Though there are figurative-oriented works in the collection, such as Baez’s Améthyste and Athénaïre, Joan Semmel’s Horizons, 1981, and Leigh’s Stick, 2022—a striking seven-foot-tall sculpture that anchors a room on artistic expressions of the female body—the collection is dominated by colorful, strong abstraction. It even shows up in fiber works, such as Swiss artist Françoise Grossen’s Contact III, a more than 30-foot-wide sculpture made of orange Manila rope, or Sheila Hicks’ royal blue Taxco, circa 1970s, made of wool, cotton, and metallic thread.
Art that is “impressive in its visual origins” is important to Shah, but so is work that “has important ways to add to the collective narrative,” she says.

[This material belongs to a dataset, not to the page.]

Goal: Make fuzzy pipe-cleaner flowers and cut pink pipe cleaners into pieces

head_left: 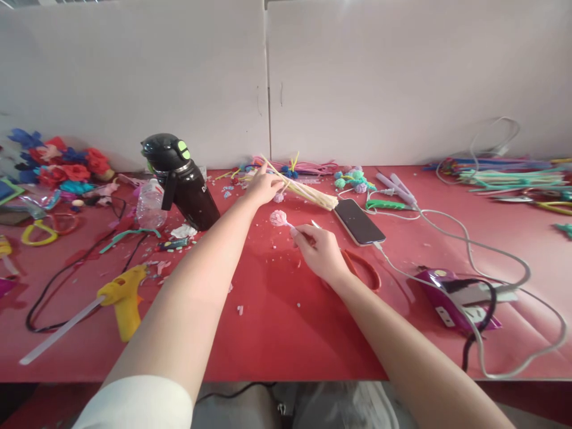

The exhibition is free to encourage more people to come and experience the art. To ensure young people are among the visitors, the foundation is setting up visits by high school and college students, and it will later bring the collection to two campuses: the Berkeley Art Museum at the University of California, Berkeley, and the Kemper Art Museum on the campus of Washington University in St. Louis, Mo.
“Our plan is to be hosting as much of the community as we physically can—every day,” Shah says. “We want both young men and young women to see these works and form memories that will make a lasting interaction. They will then continue to look at both of these sets of artists with equal respect.”
The Shah Garg Foundation’s Making Their Mark exhibition will be at 548 West 22nd St., New York through Jan. 27.